The revocation stream must be provisioned before the STS starts. Each consumer instance must use a unique consumer name within its group to avoid split-brain delivery.


caracal.audit.events.dlq receives audit events that exceeded AUDIT_MAX_DELIVERIES delivery attempts. Monitor this stream for sustained delivery failures. High DLQ volume indicates a database write problem in the Audit service.

Check DLQ depth:

Terminal window
redis-cli -a $REDIS_PASSWORD XLEN caracal.audit.events.dlq

Each consumer group maintains a PEL of delivered-but-unacknowledged messages. A growing PEL indicates a consumer is processing messages but not acknowledging them (or has crashed mid-processing).

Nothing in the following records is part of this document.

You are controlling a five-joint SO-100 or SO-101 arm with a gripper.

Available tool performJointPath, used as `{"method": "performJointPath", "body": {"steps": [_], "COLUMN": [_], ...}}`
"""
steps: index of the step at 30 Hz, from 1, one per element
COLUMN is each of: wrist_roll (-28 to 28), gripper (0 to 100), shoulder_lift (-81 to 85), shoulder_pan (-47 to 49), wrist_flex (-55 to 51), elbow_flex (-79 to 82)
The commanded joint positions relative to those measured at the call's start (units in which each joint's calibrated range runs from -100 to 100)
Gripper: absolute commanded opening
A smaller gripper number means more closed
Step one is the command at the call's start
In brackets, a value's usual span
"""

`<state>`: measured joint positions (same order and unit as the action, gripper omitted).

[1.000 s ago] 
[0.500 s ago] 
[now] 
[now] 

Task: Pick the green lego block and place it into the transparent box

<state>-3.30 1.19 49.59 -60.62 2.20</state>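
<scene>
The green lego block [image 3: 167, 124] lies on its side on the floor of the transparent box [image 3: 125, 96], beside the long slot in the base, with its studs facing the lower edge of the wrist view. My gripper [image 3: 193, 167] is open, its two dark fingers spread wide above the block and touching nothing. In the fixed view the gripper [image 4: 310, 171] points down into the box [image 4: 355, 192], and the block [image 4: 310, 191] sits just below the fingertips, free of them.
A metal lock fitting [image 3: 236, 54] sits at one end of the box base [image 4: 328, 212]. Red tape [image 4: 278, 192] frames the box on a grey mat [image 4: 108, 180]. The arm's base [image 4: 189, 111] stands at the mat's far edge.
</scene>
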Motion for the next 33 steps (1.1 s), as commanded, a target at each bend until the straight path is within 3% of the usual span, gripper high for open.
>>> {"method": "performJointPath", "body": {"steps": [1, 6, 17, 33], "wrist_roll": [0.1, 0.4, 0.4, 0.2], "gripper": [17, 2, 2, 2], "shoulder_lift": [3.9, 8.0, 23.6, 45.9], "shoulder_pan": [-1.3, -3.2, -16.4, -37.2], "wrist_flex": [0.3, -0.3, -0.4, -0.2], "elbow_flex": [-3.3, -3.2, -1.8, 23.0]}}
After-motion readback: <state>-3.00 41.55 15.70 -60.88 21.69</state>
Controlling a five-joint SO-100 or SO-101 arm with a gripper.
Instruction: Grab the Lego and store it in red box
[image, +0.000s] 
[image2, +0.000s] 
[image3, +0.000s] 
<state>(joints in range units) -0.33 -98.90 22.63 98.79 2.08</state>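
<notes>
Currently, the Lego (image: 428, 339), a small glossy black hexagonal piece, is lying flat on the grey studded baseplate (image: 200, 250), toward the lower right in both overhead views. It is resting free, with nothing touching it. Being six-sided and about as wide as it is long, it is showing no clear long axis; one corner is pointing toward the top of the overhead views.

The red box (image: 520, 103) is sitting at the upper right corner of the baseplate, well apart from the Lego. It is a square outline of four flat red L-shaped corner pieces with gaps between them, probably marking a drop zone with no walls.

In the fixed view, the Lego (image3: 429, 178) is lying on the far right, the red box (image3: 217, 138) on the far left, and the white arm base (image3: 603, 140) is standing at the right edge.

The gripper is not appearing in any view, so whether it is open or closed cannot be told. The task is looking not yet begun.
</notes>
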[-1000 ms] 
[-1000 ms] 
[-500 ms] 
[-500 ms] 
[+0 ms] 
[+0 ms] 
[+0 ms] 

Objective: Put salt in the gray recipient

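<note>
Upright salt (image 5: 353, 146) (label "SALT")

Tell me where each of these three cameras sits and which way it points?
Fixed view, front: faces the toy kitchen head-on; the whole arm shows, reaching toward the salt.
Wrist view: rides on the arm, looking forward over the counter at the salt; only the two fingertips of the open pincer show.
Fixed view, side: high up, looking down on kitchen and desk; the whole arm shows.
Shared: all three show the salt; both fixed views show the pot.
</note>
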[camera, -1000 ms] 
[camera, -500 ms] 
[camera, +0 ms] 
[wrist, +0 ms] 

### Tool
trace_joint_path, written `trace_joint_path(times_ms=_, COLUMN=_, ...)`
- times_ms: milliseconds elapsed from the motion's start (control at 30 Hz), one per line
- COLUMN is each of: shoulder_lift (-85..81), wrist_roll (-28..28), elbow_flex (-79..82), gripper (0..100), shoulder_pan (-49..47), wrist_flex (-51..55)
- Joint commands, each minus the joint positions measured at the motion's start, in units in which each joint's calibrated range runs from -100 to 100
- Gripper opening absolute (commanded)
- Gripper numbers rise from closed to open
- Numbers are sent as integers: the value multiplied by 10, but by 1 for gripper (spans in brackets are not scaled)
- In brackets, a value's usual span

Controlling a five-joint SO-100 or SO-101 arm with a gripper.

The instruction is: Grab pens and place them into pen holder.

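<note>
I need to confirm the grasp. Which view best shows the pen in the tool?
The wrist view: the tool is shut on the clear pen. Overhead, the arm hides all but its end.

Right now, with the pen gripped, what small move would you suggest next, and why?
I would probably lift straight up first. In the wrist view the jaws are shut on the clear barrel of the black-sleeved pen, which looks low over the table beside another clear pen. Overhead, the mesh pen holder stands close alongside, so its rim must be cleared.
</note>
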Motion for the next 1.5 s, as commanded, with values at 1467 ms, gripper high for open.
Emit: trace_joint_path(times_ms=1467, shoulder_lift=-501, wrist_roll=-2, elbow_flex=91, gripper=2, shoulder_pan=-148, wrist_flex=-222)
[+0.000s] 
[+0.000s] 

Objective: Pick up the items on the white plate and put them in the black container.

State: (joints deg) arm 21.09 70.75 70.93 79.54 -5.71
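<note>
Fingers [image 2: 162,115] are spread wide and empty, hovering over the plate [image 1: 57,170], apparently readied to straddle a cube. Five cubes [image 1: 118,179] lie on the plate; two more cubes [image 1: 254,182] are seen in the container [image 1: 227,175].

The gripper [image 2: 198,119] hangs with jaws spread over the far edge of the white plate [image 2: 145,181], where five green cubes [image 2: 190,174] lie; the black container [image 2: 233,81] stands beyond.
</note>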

Check PEL size for the audit ingestor:

Terminal window
redis-cli -a $REDIS_PASSWORD XPENDING caracal.audit.events audit-ingestor - + 10

The Audit service’s AUDIT_CLAIM_IDLE_SECS (default 30) controls how long a PEL entry sits before another consumer can reclaim and retry it.


caracal.audit.events with MAXLEN 1,000,000 can consume significant memory depending on event payload size. At ~1 KB per message, 1M entries is ~1 GB. Size your Redis instance to accommodate the maximum expected backlog before the Audit service catches up, plus headroom for all other streams.

Monitor Redis memory:

Terminal window
redis-cli -a $REDIS_PASSWORD INFO memory

If used_memory approaches maxmemory, investigate consumer lag. With noeviction, Redis will start rejecting writes rather than dropping data — which will surface as errors in the outbox dispatcher.